The very unusual case of copper-mediated chlorination of phenol rings under mild conditions at room temperature is reported. Reaction of the ligand 1,7-bis(2-hydroxyphenyl)-2,6-diaza-4-hydroxylheptane (H(3)L1) with CuCl2 in acetonitrile leads to either the formation of a tetranuclear copper(II) complex [Cu-4(HL3)(2)(A-Cl)(2)Cl-2](CH3CN) (1) or a linear trinuclear complex [Cu-3(HL1)(2)Cl-2(CH3CN)(2)](CH3CN)(2) (2), depending on the reaction conditions. Both compounds have been fully characterized, including the determination of their 3D structures by X-ray diffraction. The unprecedented tetranuclear compound 1 is constituted of a dichlorido-bridged dimer of di-mu-phenoxido-dinuclear species, whereas the trinuclear complex 2 presents a linear array of copper(II) ions, held together through di-mu-phenoxido bridges of the central and external ions.
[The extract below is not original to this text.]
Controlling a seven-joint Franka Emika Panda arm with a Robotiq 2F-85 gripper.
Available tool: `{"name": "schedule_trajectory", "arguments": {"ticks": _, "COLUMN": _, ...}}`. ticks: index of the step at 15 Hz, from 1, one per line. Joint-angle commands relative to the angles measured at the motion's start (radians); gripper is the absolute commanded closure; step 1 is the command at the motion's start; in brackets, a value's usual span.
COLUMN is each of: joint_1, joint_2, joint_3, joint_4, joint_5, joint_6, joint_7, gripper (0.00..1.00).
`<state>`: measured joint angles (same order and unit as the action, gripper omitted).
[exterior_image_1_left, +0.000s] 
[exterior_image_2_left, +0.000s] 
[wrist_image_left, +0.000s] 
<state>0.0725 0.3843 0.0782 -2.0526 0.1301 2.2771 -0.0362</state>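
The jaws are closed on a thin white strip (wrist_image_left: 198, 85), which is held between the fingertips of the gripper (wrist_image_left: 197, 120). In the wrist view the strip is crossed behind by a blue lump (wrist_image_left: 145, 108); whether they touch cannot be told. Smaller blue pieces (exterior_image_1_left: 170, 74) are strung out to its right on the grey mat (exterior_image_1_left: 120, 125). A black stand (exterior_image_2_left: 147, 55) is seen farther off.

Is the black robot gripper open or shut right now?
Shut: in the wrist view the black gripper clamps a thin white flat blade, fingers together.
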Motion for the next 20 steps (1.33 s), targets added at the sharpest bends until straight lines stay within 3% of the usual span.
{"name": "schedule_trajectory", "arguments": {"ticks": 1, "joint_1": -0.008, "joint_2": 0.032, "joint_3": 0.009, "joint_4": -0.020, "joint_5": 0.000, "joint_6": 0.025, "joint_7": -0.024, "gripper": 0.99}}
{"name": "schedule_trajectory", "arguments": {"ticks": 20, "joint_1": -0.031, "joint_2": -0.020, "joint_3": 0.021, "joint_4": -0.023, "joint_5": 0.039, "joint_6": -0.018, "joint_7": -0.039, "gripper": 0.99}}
The magnetic susceptibility of the two compounds was investigated, revealing either very strong (J < - 500 cm(-1)) or strong (J value around - 370(1) cm(-1)) antiferromagnetic dominant interactions among the Cu-II ions for 1 and 2, respectively. The tetranuclear complex 1 is obtained, under dry conditions, through the in situ formation of ligand HL3 (H(3)L3 = 1,7-bis(2-hydroxy-5-chlorophenyl)-2,6-diaza-4-hydroxylheptane) by oxidative chlorination of (HL1)(2-). In the presence of traces of water, 1 is partially hydroxylated at the ortho position of one of the phenyl rings. The use of trimethylorthoformate as the dehydrating agent prevents the formation of hydroxylated ligands. Several partly chlorinated/hydroxylated products (identified as H(3)L2) have also been obtained through slight variations of the synthetic procedures ( presence or absence of water and/or triethylamine in the reaction mixtures). These partially chlorinated and/or hydroxylated coordination species are mutually isomorphous to either 1 or 2. Several modified ligands have been isolated and characterized by H-1 NMR and MS, after reaction with sodium sulfide of the complexes formed.